What this task involves: Return, from the data that follows, each line that holds the word "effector".

Extracted records:

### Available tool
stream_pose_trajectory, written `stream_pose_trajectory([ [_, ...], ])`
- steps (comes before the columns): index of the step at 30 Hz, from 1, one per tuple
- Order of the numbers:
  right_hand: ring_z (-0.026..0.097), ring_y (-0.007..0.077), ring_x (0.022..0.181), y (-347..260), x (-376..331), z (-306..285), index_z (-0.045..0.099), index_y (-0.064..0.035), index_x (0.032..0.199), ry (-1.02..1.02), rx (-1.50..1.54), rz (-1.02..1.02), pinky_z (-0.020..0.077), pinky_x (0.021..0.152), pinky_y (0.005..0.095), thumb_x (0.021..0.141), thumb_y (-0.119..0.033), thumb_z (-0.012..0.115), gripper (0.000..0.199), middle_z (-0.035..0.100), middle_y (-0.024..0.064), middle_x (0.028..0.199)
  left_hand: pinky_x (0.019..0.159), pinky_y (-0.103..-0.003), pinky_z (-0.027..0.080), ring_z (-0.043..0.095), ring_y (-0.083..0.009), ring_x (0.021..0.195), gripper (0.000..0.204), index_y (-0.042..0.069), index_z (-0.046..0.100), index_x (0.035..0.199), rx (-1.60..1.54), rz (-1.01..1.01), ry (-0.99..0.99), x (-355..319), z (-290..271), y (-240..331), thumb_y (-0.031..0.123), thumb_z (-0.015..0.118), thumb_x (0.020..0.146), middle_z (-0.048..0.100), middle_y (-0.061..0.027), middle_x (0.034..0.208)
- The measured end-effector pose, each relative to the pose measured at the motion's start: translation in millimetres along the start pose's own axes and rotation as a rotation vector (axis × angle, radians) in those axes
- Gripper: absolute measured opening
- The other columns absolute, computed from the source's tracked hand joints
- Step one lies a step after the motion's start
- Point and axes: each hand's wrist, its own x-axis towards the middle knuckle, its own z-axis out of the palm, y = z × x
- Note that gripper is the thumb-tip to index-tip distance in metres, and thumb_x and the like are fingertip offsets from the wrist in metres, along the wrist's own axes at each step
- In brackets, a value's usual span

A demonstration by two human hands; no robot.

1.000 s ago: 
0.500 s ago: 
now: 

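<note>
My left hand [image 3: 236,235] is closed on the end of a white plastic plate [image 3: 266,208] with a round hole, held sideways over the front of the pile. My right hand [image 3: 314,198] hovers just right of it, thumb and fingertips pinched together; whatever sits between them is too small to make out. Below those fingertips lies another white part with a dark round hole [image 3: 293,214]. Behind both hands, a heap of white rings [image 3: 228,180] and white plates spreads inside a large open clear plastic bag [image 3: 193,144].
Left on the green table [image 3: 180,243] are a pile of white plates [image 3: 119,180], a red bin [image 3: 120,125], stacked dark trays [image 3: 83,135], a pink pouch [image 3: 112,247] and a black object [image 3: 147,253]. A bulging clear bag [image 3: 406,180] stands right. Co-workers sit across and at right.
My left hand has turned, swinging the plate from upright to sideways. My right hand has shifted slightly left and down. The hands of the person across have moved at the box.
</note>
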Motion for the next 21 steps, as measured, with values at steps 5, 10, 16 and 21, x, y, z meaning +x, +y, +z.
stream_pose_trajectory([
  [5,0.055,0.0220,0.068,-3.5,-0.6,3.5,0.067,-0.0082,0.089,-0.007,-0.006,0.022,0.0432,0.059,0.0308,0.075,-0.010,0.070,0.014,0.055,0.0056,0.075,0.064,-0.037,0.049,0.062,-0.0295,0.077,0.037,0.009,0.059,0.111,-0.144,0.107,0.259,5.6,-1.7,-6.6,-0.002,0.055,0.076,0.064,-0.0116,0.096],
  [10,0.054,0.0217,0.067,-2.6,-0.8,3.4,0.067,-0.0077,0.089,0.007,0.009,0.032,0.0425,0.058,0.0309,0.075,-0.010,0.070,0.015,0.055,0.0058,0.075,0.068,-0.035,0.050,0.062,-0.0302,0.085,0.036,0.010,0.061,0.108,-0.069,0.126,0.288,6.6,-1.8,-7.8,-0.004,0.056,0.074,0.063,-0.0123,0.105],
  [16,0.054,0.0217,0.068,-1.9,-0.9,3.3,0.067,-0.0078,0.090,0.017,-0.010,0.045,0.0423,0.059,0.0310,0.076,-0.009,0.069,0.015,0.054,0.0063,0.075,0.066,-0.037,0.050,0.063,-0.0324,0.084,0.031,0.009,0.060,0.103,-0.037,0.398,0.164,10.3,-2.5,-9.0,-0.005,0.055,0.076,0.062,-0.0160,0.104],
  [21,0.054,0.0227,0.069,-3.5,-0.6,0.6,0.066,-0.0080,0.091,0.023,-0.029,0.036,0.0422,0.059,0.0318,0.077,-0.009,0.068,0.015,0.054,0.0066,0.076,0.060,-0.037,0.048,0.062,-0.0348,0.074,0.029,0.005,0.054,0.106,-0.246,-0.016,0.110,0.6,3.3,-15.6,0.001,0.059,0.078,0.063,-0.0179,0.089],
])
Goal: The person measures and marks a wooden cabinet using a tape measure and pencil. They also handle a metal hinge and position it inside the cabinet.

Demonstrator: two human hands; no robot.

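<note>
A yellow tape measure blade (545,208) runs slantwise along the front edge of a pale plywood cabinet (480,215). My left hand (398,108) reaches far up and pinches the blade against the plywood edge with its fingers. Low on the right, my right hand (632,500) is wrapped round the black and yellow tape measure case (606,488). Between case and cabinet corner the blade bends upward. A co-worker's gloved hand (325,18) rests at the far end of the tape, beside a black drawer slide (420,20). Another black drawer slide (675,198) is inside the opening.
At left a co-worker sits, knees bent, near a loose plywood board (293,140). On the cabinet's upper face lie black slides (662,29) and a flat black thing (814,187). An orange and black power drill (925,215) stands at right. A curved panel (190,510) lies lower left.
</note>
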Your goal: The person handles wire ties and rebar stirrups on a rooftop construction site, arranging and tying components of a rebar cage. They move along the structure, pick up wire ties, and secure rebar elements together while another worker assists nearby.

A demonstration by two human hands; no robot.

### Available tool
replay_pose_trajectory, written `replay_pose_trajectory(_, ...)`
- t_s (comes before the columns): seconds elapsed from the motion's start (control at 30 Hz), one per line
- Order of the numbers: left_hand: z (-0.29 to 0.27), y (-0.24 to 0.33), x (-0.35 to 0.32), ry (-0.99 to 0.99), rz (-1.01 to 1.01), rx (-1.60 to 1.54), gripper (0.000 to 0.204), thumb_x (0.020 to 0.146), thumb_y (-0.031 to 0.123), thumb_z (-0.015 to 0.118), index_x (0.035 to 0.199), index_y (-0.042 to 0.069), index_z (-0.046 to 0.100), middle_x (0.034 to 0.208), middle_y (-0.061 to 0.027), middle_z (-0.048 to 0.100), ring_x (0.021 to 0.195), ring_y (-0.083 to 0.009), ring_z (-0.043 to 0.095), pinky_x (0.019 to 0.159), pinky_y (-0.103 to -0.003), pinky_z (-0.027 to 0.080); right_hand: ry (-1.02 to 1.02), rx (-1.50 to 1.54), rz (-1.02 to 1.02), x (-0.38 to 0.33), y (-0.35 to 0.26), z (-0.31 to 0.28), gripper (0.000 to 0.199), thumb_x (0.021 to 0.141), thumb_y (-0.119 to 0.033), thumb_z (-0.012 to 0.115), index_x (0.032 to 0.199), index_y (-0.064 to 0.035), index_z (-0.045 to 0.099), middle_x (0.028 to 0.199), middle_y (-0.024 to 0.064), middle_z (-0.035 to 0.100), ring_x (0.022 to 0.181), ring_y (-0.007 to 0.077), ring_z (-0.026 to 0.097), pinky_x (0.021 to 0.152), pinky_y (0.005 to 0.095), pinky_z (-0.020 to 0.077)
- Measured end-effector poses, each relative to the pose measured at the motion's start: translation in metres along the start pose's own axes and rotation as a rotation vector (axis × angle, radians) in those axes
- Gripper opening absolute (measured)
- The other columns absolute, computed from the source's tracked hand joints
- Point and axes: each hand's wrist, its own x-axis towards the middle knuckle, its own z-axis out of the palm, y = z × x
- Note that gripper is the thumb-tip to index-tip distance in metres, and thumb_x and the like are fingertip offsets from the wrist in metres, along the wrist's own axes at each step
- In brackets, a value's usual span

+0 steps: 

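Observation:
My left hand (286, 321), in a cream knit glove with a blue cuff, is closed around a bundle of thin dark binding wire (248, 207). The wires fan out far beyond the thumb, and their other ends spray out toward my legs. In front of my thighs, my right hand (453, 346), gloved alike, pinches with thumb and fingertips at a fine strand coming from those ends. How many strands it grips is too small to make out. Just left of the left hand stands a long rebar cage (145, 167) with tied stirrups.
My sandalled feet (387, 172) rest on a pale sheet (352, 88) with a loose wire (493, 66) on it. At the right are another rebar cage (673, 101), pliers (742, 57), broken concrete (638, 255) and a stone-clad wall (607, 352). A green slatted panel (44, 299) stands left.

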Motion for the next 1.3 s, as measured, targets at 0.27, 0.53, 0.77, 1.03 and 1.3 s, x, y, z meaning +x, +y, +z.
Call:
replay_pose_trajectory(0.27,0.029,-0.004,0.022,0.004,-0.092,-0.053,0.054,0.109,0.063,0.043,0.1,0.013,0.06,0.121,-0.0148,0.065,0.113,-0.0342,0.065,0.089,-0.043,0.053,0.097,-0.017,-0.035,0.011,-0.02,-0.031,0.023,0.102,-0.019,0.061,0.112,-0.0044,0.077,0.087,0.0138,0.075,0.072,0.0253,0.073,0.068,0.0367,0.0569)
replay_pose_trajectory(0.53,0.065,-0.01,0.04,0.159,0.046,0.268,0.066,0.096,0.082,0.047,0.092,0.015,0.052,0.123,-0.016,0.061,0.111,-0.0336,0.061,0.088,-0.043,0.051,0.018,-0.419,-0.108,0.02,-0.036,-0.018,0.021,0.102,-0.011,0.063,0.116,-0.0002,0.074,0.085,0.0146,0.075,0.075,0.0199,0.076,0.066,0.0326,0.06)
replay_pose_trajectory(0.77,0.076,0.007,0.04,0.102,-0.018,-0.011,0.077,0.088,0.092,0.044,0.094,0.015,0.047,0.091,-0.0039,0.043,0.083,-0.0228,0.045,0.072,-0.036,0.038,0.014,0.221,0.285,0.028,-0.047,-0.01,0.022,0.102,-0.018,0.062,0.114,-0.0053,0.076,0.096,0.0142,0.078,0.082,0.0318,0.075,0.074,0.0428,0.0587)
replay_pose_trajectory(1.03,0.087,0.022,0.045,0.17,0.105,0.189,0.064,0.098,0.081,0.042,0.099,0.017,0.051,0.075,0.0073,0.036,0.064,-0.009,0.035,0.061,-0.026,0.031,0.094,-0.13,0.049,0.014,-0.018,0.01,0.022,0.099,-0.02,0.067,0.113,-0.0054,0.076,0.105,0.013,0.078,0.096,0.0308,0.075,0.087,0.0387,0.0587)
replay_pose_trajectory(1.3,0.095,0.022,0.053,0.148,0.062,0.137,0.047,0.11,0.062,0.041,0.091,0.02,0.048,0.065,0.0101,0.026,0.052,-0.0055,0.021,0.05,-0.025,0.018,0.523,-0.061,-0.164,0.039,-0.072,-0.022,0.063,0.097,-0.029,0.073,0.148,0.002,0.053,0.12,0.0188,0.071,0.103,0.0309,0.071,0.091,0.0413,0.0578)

Answer for this exercise:
- The measured end-effector pose, each relative to the pose measured at the motion's start: translation in millimetres along the start pose's own axes and rotation as a rotation vector (axis × angle, radians) in those axes
- Measured end-effector poses, each relative to the pose measured at the motion's start: translation in metres along the start pose's own axes and rotation as a rotation vector (axis × angle, radians) in those axes

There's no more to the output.